Counselling

Definition of Professional Counselling

Professional counselling is a safe and confidential* collaboration (therapeutic relationship) between qualified counsellors and clients to promote mental health and wellbeing, enhance self-understanding, and resolve identified concerns. Clients are active participants in the counselling process at every stage.

* Confidentiality is limited when there are risks to the safety of the client or others.

Counsellors work with children, young people, adults, couples, families and groups.

Counselling may be short term, long term, or over a lifetime, according to clients’ needs.

Counsellors are fully present with their clients, using empathy and deep listening to establish positive working relationships. Counselling is effective when clients feel safe, understood, respected, and accepted without judgement.

Counselling is a profession with a strong evidence base. Counsellors use empirically supported interventions and specialised interpersonal skills to facilitate change and empower clients.

Counsellors are trained in a range of modalities to work with clients from diverse backgrounds.

Counselling can be broad or focused. Clients may explore: aspects of identity, spirituality, relationships with self and others, past experiences, parenting, grief and loss, trauma, domestic violence, child abuse, use of alcohol and other substances, depression, anxiety, and other  stressful or unusual experiences.

Changes facilitated by counselling include: change in perspective, new insight, new ways of thinking about situations, new awareness of feelings, enhanced capacity to tolerate and regulate feelings, new actions or behaviours, and new decisions about life.

Professional counsellors usually have completed an undergraduate or postgraduate counselling qualification. They are expected to participate in ongoing professional development and supervision, including their own counselling, to stay current with developments in their profession and to ensure safe, ethical practice.

Goals of Professional Counselling

The goal of counselling is to help individuals overcome many of their present & future problems. In recent times, rapid social change coupled with increasing levels of competition and stress caused by industrialization and urbanization has led to varied and perplexing problems. For most people the pace of change and the resultant unhealthy modern lifestyle is simply too fast and stressful and creates serious problems of adjustment.

The professional counsellor should be able to address a variety of problems, such as educational, vocational, marital, parental, and personal. The major objective of counselling is to help individuals become self-confident, self-dependant, self-directed and to adjust themselves efficiently to the demands of a better and meaningful life. Individuals are provided assistance to enhance their personal, social, emotional and intellectual development (and at times even their spiritual development).

How does Counselling help?

Counselling is an effective way for people who are having problems that they can’t handle, can’t control, or just don’t know how to deal with, to find help from a trained or professional counsellor.There are many types of counselling. It is dealt with talk therapy. A person goes to a counselor because he/she can’t find the answers to a problem. A counsellor will actively listen to the problem(s) and ask probing questions to get at a deeper level of what is really going on. The therapist will then either explore with you ways that you can change your thinking and attitudes about the issue(s) or teach you coping skills or skills so that you can correct this concern on your own.

What is the difference between counselling and therapy?

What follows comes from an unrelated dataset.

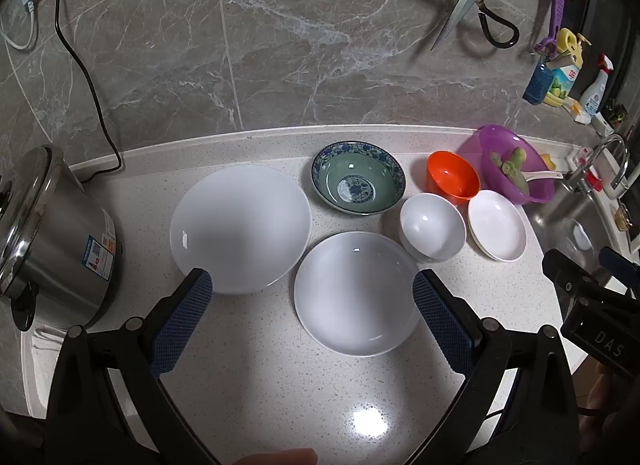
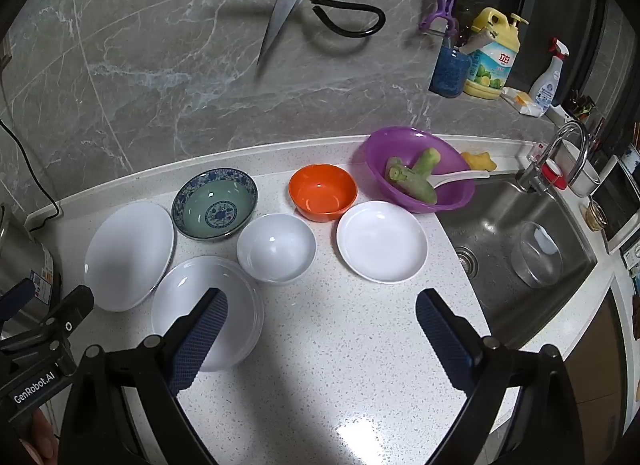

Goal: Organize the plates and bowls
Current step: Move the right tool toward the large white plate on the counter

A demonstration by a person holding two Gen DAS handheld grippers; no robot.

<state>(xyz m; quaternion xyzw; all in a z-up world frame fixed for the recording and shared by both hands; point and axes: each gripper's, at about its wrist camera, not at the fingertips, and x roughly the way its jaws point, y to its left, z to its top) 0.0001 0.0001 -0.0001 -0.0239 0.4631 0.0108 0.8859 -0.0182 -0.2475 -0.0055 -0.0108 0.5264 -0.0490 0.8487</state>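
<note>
The bench (image 2: 340, 345) carries every dish, none stacked yet. Farthest left lies the big white plate (image 1: 240, 225), and touching it, nearer the camera, the deep white plate (image 1: 356, 293). Behind them sits the blue patterned bowl (image 1: 358, 181), then the small white plate (image 2: 382, 241), the white bowl (image 2: 276, 247) and the orange bowl (image 2: 322, 191). The left gripper (image 1: 312, 313) and right gripper (image 2: 322, 329) both hover above the bench with fingers spread fully wide, holding nothing. A sound start is probably like into like: take a thin rim squarely, lift clear, and set smaller dishes inside larger ones without sliding.
</note>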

We will be using the words counselling and therapy interchangeably. There are many different kinds of counselling such as career counselling, suicide counseling, family counselling, or debt counseling, etc. There are also many types of therapy like physical therapy, psychotherapy, gene therapy. We will be talking about the psychological types of counselling and therapy (often called “psychotherapy”).

How can it help me?

Therapy can help alleviate emotional pain and suffering. It can teach you new skills with which you can successfully deal with the problems at hand. It can save a marriage. It can help increase your self esteem. It can give you hope that there is a better way, or a way out. It can do all these things and more. The only thing it can’t do is change you. You have to do that by yourself. You have to take the skills or new ideas and put them into practice in your life. We continually tell our clients that unless they take what they learned and put it into practice out in the world, counselling will do them no good.

What does successful counselling look and feel like?

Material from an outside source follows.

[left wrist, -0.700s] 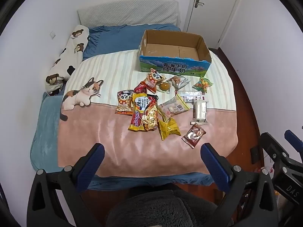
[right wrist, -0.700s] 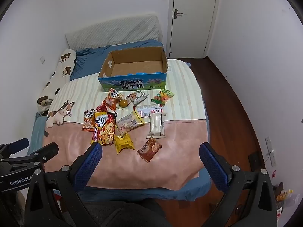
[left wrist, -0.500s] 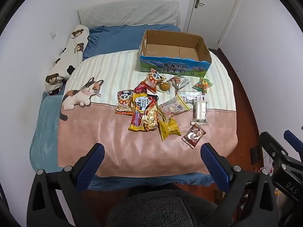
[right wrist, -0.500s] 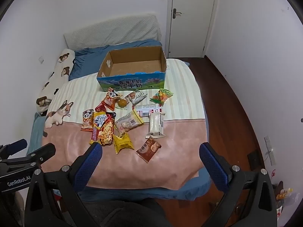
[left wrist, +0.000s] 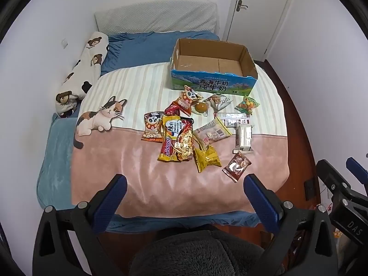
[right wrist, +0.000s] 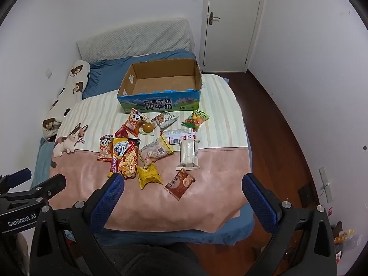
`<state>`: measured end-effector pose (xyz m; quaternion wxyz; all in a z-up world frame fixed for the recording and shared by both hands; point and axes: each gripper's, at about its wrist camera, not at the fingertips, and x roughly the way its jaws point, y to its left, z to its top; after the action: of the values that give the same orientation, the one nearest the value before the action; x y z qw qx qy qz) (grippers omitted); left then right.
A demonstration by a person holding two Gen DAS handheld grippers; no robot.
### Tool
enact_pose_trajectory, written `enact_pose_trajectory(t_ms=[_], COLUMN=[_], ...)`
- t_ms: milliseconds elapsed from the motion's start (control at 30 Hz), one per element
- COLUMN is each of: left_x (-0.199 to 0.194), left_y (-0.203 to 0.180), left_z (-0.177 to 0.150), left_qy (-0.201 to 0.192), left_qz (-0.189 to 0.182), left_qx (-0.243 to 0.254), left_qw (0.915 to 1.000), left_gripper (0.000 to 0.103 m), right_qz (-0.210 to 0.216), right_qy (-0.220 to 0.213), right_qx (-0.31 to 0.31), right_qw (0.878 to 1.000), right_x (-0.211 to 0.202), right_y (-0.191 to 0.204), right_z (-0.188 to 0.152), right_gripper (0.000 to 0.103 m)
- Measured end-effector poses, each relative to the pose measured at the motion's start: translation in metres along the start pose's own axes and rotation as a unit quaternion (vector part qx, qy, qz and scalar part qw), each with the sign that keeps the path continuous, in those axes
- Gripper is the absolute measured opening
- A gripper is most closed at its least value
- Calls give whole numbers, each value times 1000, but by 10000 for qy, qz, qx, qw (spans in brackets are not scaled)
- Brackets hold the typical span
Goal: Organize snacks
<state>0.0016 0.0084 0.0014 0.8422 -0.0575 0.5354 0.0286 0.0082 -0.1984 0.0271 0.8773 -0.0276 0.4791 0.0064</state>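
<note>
Several snack packets lie in a loose heap on the bed: a brown packet (left wrist: 237,166) (right wrist: 179,183) nearest me, a yellow packet (left wrist: 207,158) (right wrist: 149,174), a red and yellow noodle bag (left wrist: 177,141) (right wrist: 125,157), a white wrapped bar (left wrist: 243,136) (right wrist: 188,154) and a panda packet (left wrist: 187,99). An empty open cardboard box (left wrist: 212,84) (right wrist: 161,102) stands behind them. My left gripper (left wrist: 184,203) and right gripper (right wrist: 181,201) are open and empty, held above the bed's near edge, well short of the snacks.
The bed has a pink and striped blanket (left wrist: 128,161) with a cat print (left wrist: 101,117), a bear-print pillow (left wrist: 85,69) at the left and a grey headboard cushion (left wrist: 156,17). A door (right wrist: 232,23) and wooden floor (right wrist: 276,126) are at the right. Walls stand close on both sides.
Both views have shifted only slightly; the right gripper's view has drifted a little to the right. Nothing on the bed has moved and both grippers stay open.
</note>
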Motion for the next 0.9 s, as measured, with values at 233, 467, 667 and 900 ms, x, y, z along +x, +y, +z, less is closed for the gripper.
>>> enact_pose_trajectory(t_ms=[233, 467, 667, 900], left_x=[-1, -2, -3, -5], left_y=[-1, 0, 0, -1], left_z=[1, 1, 8, 9], left_qy=[-2, -7, -20, -56], left_qz=[-4, 4, 5, 4], left_qx=[-4, 3, 1, -20], left_qw=[10000, 10000, 10000, 10000], left_gripper=[103, 103, 103, 103], right_qz=[-15, -9, -8, 10], right_qy=[-70, -63, -82, -121], right_qx=[-28, -45, -48, -64], right_qw=[10000, 10000, 10000, 9999], right_x=[-1, 1, 1, 1], right_y=[2, 4, 4, 3], right_z=[1, 0, 0, 1], right_gripper=[103, 103, 103, 103])
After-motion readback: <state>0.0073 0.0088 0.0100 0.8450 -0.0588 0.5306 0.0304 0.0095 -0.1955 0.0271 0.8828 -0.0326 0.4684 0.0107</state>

Successful counselling feels like something has changed, something is different. You feel more hope and self-confidence which in turn makes you feels more in control of your life and you emotional relationships. You are trying out new behaviors and they are working. The way successful therapy looks is other people begin to comment that something about you seems different. Maybe they don’t know what has changed in you, but you feel better to be around. You will also notice that you are having different results from actions that in the past would not have gone so well. In the end, you will always be the one to make the decision about whether therapy has been successful or not.

What do I do if it’s not helping?

The first thing you do is tell your counsellor. Explain what is not working and why. Discuss things that have worked in the past. If the counsellor gets defensive it may be time to look for someone else. But it is important to reflect on what your therapist says. The reason we need counselling from time to time is that we can’t see our self-defeating or negative thoughts or behaviors and it sometimes takes an impartial observer to point out to us what is obvious to others.

How do I know when I am done?

You will feel done. Most of the concerns and anxiety that brought you into therapy will have dissipated. You will have learned coping skills and new behaviors to deal with any issues that may persist. Your therapist should be able to give you feedback about your decision and discuss whether or not they feel you are ready to terminate. Ultimately the decision is in your hands.